Please give the whole listing again exactly, without any of its pictures.

Source records:
******
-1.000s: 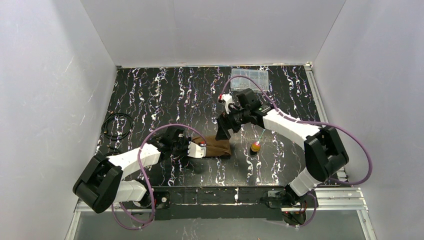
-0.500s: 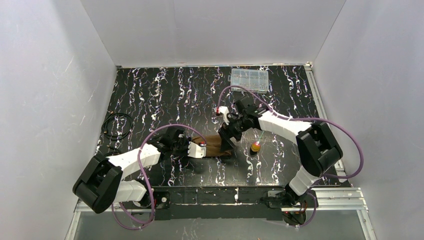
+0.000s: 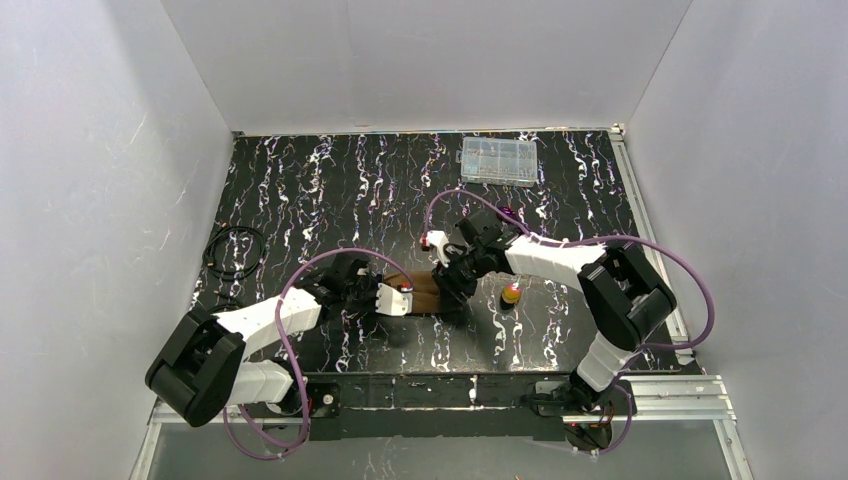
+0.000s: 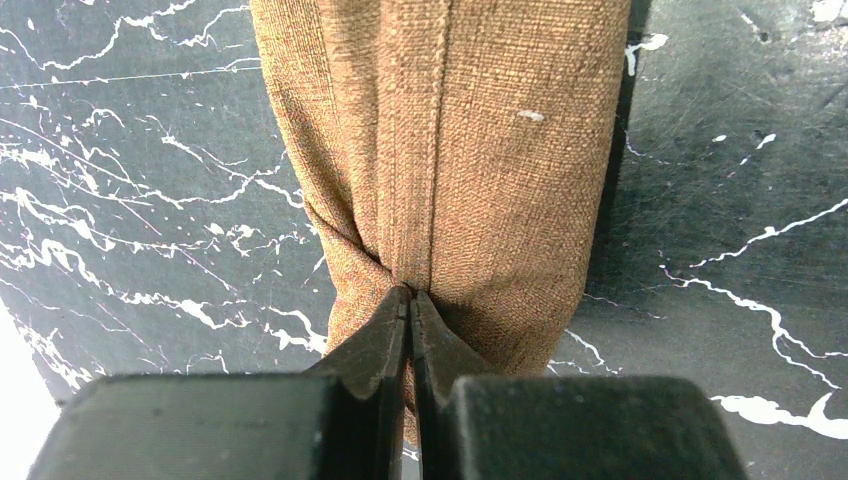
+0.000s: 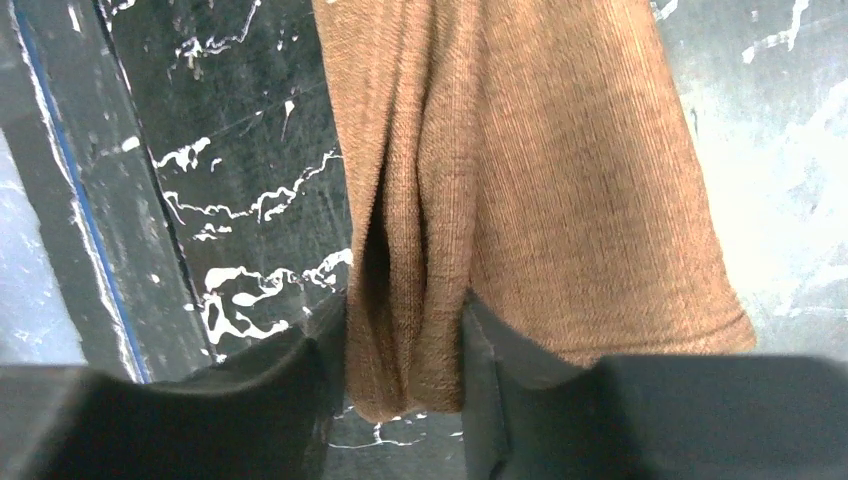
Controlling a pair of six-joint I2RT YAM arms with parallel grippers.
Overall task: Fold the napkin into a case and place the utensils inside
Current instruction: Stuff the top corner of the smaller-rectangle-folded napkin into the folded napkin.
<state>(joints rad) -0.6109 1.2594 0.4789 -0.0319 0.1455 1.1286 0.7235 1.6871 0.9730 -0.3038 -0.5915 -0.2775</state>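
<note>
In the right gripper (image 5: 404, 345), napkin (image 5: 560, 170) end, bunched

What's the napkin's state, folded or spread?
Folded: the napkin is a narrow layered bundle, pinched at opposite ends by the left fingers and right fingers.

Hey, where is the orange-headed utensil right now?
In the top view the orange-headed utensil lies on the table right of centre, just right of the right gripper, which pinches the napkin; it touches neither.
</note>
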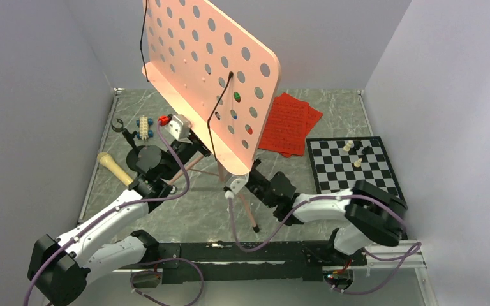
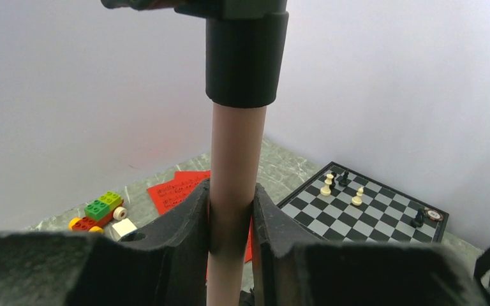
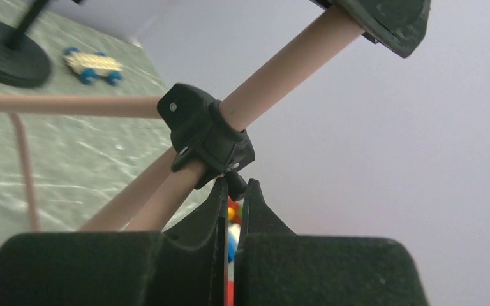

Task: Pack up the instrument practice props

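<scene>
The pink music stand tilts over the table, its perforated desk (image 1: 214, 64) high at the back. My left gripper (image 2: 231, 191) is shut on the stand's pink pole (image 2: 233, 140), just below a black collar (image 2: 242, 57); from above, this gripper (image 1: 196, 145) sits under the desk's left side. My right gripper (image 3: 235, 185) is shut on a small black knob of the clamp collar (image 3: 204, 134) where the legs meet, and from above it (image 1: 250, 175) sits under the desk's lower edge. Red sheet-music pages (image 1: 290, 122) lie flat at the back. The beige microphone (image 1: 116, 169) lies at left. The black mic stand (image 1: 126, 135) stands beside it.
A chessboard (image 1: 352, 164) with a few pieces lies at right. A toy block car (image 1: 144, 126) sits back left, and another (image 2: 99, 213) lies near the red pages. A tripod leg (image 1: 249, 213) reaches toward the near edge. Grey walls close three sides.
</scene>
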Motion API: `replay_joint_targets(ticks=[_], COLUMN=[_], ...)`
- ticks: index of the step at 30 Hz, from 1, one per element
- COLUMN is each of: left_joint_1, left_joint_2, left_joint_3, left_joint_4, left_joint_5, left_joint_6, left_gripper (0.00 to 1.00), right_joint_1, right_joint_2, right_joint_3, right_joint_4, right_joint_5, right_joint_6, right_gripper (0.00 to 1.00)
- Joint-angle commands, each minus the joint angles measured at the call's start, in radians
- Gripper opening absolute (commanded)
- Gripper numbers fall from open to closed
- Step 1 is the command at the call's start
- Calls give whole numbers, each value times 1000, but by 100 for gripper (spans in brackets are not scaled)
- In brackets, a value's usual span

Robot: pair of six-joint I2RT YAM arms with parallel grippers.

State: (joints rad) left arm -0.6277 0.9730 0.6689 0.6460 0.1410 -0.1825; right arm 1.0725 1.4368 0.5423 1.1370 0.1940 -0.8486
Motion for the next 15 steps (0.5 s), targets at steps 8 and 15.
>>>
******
Problem solution:
-1.000s: 
-0.500s: 
+0.000s: 
+0.000s: 
+0.000s: 
Controlling a pair of six-joint I2RT YAM arms with parallel grippers.
Overall task: Fold the napkin into a case and place the utensils inside
Current instruction: Stuff the top corner of the smaller-rectangle-folded napkin into the folded napkin.
<state>(joints rad) -0.6109 1.2594 0.4789 -0.0319 0.1455 1.1286 0.7235 1.6871 0.9730 -0.3038 -0.5915 -0.2775</state>
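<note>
In the right gripper (image 5: 404, 345), napkin (image 5: 560, 170) end, bunched

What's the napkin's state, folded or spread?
Folded: the napkin is a narrow layered bundle, pinched at opposite ends by the left fingers and right fingers.

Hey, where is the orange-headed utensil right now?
In the top view the orange-headed utensil lies on the table right of centre, just right of the right gripper, which pinches the napkin; it touches neither.
</note>
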
Task: Pack up the instrument practice props

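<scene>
The pink music stand tilts over the table, its perforated desk (image 1: 214, 64) high at the back. My left gripper (image 2: 231, 191) is shut on the stand's pink pole (image 2: 233, 140), just below a black collar (image 2: 242, 57); from above, this gripper (image 1: 196, 145) sits under the desk's left side. My right gripper (image 3: 235, 185) is shut on a small black knob of the clamp collar (image 3: 204, 134) where the legs meet, and from above it (image 1: 250, 175) sits under the desk's lower edge. Red sheet-music pages (image 1: 290, 122) lie flat at the back. The beige microphone (image 1: 116, 169) lies at left. The black mic stand (image 1: 126, 135) stands beside it.
A chessboard (image 1: 352, 164) with a few pieces lies at right. A toy block car (image 1: 144, 126) sits back left, and another (image 2: 99, 213) lies near the red pages. A tripod leg (image 1: 249, 213) reaches toward the near edge. Grey walls close three sides.
</scene>
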Motion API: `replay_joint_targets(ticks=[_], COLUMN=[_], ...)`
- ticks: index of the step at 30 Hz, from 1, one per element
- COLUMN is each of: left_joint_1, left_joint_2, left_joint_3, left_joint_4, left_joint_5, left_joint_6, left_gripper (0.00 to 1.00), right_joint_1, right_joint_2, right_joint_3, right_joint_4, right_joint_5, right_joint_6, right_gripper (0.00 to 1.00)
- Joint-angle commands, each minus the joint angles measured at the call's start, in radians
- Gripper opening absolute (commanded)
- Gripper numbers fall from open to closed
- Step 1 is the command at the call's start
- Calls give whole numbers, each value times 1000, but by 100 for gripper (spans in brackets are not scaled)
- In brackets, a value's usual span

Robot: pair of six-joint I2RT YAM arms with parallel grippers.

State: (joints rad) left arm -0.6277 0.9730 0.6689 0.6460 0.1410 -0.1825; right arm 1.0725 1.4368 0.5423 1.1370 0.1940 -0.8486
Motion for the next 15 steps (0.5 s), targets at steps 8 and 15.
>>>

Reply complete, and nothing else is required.